▶ [What you will do] Every line of the material must be copied exactly.

▶ [Collected data]
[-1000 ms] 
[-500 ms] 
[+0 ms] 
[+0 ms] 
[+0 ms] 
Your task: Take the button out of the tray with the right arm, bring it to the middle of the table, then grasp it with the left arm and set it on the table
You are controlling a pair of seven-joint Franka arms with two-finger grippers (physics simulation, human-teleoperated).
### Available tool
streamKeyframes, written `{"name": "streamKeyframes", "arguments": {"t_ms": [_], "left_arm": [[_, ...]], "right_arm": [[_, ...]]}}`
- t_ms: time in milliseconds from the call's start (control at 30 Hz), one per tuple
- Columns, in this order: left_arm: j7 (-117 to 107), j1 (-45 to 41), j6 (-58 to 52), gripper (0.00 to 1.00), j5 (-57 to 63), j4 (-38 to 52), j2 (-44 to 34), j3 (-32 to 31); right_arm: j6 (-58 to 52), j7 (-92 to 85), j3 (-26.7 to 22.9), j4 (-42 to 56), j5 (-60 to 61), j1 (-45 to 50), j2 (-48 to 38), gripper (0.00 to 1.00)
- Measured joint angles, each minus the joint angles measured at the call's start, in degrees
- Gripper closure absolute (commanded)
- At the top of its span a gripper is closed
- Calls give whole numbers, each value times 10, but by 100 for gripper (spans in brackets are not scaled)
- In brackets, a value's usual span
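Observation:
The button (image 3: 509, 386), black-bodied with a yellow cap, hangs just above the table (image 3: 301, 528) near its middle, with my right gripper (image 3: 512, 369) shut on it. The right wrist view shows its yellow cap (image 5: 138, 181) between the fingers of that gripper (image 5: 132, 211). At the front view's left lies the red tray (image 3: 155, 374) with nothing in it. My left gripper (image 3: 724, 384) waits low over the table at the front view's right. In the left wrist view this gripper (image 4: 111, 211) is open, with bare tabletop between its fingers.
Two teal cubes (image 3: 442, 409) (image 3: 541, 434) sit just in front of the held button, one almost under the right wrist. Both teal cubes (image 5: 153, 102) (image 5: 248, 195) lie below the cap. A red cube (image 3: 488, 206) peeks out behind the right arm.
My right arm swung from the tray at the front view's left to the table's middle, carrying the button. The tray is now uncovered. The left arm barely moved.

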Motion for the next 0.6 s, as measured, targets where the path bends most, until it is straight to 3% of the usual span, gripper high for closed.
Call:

▶ [Solution to the exercise]
[-1000 ms] 
[-500 ms] 
[+0 ms] 
[+0 ms] 
[+0 ms] 
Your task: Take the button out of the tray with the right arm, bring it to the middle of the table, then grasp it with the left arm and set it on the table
You are controlling a pair of seven-joint Franka arms with two-finger grippers (physics simulation, human-teleoperated).
### Available tool
streamKeyframes, written `{"name": "streamKeyframes", "arguments": {"t_ms": [_], "left_arm": [[_, ...]], "right_arm": [[_, ...]]}}`
- t_ms: time in milliseconds from the call's start (control at 30 Hz), one per tuple
- Columns, in this order: left_arm: j7 (-117 to 107), j1 (-45 to 41), j6 (-58 to 52), gripper (0.00 to 1.00), j5 (-57 to 63), j4 (-38 to 52), j2 (-44 to 34), j3 (-32 to 31); right_arm: j6 (-58 to 52), j7 (-92 to 85), j3 (-26.7 to 22.9), j4 (-42 to 56), j5 (-60 to 61), j1 (-45 to 50), j2 (-48 to 38), gripper (0.00 to 1.00)
- Measured joint angles, each minus the joint angles measured at the call's start, in degrees
- Gripper closure absolute (commanded)
- At the top of its span a gripper is closed
- Calls give whole numbers, each value times 10, but by 100 for gripper (spans in brackets are not scaled)
- In brackets, a value's usual span
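Observation:
The button (image 3: 509, 386), black-bodied with a yellow cap, hangs just above the table (image 3: 301, 528) near its middle, with my right gripper (image 3: 512, 369) shut on it. The right wrist view shows its yellow cap (image 5: 138, 181) between the fingers of that gripper (image 5: 132, 211). At the front view's left lies the red tray (image 3: 155, 374) with nothing in it. My left gripper (image 3: 724, 384) waits low over the table at the front view's right. In the left wrist view this gripper (image 4: 111, 211) is open, with bare tabletop between its fingers.
Two teal cubes (image 3: 442, 409) (image 3: 541, 434) sit just in front of the held button, one almost under the right wrist. Both teal cubes (image 5: 153, 102) (image 5: 248, 195) lie below the cap. A red cube (image 3: 488, 206) peeks out behind the right arm.
My right arm swung from the tray at the front view's left to the table's middle, carrying the button. The tray is now uncovered. The left arm barely moved.
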
Motion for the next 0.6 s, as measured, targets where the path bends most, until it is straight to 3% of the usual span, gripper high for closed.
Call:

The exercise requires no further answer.